This approach, however, does not satisfy the EU’s Article 29 Working
Party, which is composed of national data protection officers and oversees the
implementation of data protection laws in the EU. According to the Art. 29 WP,
the self-regulatory framework does not meet the requirements of EU law since
'consent' to OBA can only be given in an opt-in framework with the Internet
user actively agreeing to it. This interpretation of existing law was recently
confirmed in a meeting between representatives of the Art. 29 WP and the
advertising industry. Even though
the opinions of the Art. 29 WP are not legally binding, they provide guidance
in implementing data protection laws across the EU.

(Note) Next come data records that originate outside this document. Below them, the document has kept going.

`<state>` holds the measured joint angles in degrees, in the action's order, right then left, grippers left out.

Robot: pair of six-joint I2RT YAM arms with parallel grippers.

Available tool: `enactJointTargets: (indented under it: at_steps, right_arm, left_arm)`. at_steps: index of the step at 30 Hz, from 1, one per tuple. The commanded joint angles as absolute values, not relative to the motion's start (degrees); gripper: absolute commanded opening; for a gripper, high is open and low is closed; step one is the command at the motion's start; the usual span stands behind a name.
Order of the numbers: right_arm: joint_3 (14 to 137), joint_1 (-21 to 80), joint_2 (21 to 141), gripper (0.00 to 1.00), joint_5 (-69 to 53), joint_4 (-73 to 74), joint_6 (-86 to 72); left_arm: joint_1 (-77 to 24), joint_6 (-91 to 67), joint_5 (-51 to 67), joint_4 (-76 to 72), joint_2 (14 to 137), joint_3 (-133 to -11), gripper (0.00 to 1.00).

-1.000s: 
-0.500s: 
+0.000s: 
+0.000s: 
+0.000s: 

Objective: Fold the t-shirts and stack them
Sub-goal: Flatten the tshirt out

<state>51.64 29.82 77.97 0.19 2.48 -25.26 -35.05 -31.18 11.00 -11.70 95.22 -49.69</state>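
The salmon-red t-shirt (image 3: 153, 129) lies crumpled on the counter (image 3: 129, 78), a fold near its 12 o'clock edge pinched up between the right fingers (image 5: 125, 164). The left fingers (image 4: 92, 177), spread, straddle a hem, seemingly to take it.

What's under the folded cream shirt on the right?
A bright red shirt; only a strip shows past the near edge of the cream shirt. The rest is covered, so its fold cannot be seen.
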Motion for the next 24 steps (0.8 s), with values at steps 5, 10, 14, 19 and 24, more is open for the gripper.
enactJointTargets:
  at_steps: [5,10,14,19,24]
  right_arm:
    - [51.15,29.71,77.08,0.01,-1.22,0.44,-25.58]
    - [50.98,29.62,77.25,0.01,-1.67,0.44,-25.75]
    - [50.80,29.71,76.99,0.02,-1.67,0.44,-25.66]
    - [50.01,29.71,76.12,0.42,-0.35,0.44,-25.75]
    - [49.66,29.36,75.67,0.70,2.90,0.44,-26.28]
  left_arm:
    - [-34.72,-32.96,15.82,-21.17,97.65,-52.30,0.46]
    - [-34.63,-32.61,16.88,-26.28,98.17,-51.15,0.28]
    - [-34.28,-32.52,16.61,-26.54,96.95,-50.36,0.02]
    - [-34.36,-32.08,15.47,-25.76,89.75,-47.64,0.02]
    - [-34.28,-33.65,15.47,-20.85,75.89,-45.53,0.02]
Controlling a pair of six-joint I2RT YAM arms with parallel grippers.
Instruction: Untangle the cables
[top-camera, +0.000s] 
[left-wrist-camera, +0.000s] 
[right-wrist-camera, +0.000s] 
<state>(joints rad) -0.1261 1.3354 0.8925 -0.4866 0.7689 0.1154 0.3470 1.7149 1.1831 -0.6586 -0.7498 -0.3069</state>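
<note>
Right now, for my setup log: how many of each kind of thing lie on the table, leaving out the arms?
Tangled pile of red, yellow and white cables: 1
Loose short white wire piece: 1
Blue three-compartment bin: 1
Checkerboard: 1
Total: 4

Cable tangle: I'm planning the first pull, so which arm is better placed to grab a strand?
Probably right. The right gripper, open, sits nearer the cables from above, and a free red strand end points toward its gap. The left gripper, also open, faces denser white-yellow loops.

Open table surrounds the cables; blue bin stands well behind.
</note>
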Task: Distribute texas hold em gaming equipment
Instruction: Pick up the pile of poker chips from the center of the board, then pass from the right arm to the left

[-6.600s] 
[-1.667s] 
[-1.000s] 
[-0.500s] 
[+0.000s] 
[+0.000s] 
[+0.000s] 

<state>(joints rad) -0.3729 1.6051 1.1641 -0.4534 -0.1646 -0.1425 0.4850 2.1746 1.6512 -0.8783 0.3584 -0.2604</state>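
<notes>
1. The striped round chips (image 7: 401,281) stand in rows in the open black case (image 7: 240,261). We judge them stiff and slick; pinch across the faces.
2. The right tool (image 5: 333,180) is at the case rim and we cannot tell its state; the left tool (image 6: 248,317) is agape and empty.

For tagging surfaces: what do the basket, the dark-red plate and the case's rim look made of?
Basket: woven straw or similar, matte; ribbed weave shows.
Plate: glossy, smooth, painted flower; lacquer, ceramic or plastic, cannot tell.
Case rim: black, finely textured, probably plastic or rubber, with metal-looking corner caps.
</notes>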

It is noteworthy that the restrictive viewpoint of the Art. 29 WP comes
at a time in which the EU (as well as the US) is in the midst of rewriting its
data protection laws. The EU Commission is expected to publish a new data
protection framework, including provisions specifically addressing the online
world. The Commissioner responsible, Viviane Reding, initially wanted to
publish it in November but it is very likely that it will take the Commission
longer to finalize the proposal. Furthermore, the Art. 29 WP is expected to
adopt an official opinion on the advertising industry’s self-regulatory scheme
by the end of this year.
In the current situation, the legal implications remain uncertain. The
implementation and enforcement of the ‘Cookie Directive’ is the responsibility
of individual Member States, which increases the risk of regulatory variations
across the EU. The difficulties and uncertainties with the implementation of
key provisions of the Directive can clearly be seen in the mixed implementation
records of Member States. Even though all of them should have implemented the
provisions by end of May this year, most of them have not met this
deadline.
Against this background, any future rules
should pursue three basic goals. First, increase legal certainty by laying down
less ambiguous provisions. Second, continue to work with international partners
to develop common approaches in order to minimize costs resulting from discrepancies
in legal regimes. Third, account should be taken of the importance of a more
flexible regulatory approach. It should be remembered that OBA has greatly
benefited consumers by enabling applications providers to offer their services
at minimal or even no costs. In lowering barriers to entry, OBA greatly
contributed to a competitive online environment that not only encourages
companies to innovate in various types of products and services, but it also
drives them to compete over privacy practices that are closest to customers’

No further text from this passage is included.